▸ Exercise
From the listing below, give again exactly the lines from the line with "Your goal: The" to the line with "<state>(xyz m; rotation", ends included, without any pictures.

▸ Entries shown
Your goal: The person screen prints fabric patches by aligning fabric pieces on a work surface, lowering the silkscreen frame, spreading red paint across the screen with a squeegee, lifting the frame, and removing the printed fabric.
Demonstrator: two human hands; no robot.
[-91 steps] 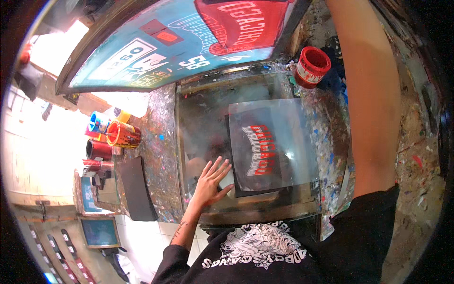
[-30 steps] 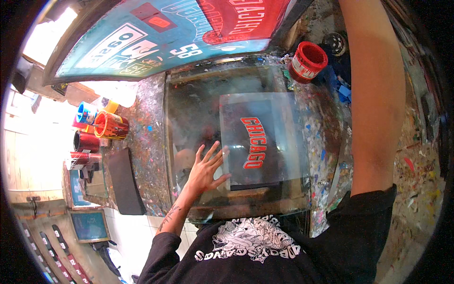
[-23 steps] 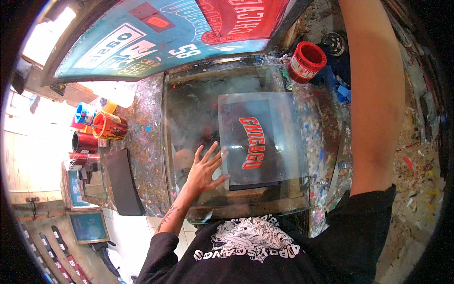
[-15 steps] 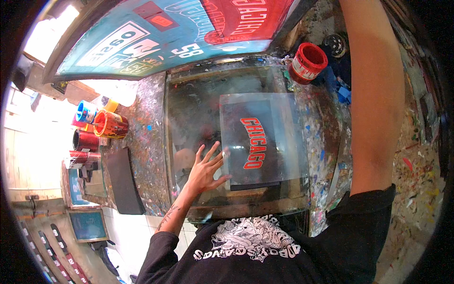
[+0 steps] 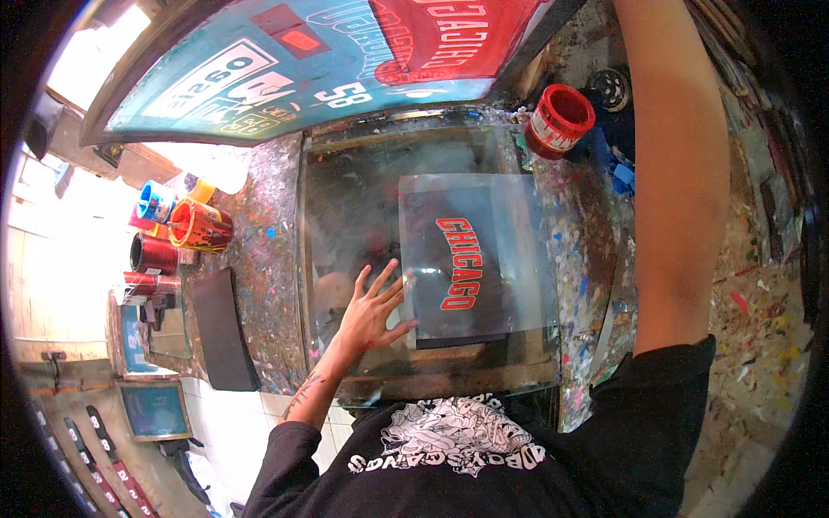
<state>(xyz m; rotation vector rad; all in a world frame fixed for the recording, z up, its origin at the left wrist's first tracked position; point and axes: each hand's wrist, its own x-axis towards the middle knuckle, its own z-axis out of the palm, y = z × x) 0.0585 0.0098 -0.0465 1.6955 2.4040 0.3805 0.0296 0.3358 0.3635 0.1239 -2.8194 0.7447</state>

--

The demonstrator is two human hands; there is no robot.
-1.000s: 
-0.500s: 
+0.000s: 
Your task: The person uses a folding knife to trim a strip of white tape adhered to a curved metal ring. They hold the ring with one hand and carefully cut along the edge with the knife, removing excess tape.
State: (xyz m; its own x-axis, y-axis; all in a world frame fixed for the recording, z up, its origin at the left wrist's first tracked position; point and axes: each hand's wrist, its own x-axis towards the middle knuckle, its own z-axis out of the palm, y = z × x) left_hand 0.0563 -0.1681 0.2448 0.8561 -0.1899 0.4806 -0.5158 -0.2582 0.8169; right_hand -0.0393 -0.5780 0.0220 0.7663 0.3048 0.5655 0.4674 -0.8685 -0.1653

▸ Answer for this exercise
Your goal: The person screen prints fabric patches by aligning fabric pieces on a work surface, lowering the silkscreen frame, spreading red paint across the screen with a squeegee, lifting the frame, and removing the printed fabric.
Demonstrator: two human hands; no robot.
[-91 steps] 
[-30 steps] 
[-23 steps] 
[-15 steps] 
[+0 steps] 
<state>(xyz m; rotation vector rad; all in a world frame fixed for the recording, z up, its origin at the left wrist's first tracked position; point and axes: each hand's wrist, its own x-axis towards the middle knuckle, its own z-axis out of the palm, y = z × x) 0.0585 0.0098 -0.0465 1.6955 2.4040 0.3805 0.0296 0.3358 0.3635 0.1239 -2.8194 0.7447</state>

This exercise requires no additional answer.